> _Assignment_:
Show all lines from the records below in which the string "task" is present.

> _Supplied material_:

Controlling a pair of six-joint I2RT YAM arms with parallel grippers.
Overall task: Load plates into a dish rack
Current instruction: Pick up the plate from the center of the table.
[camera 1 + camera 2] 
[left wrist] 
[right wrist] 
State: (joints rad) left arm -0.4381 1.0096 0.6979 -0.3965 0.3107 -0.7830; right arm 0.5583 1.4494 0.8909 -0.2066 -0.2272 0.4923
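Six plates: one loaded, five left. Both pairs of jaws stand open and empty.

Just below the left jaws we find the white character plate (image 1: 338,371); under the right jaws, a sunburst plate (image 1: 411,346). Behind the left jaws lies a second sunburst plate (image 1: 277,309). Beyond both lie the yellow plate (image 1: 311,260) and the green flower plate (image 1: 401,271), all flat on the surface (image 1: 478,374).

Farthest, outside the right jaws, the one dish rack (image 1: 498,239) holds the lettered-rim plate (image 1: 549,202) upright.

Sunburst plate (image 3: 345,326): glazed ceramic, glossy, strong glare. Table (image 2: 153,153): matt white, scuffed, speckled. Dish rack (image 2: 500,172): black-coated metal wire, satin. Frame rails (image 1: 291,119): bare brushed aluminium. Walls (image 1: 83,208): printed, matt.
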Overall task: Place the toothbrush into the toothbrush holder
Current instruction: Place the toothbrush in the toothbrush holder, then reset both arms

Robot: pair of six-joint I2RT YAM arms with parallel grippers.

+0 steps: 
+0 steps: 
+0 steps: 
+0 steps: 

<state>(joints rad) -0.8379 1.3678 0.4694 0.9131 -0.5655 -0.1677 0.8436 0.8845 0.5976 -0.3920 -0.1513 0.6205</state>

> _Output below_:
Overall task: Load plates into a dish rack
Overall task: Place the toothbrush into the toothbrush holder

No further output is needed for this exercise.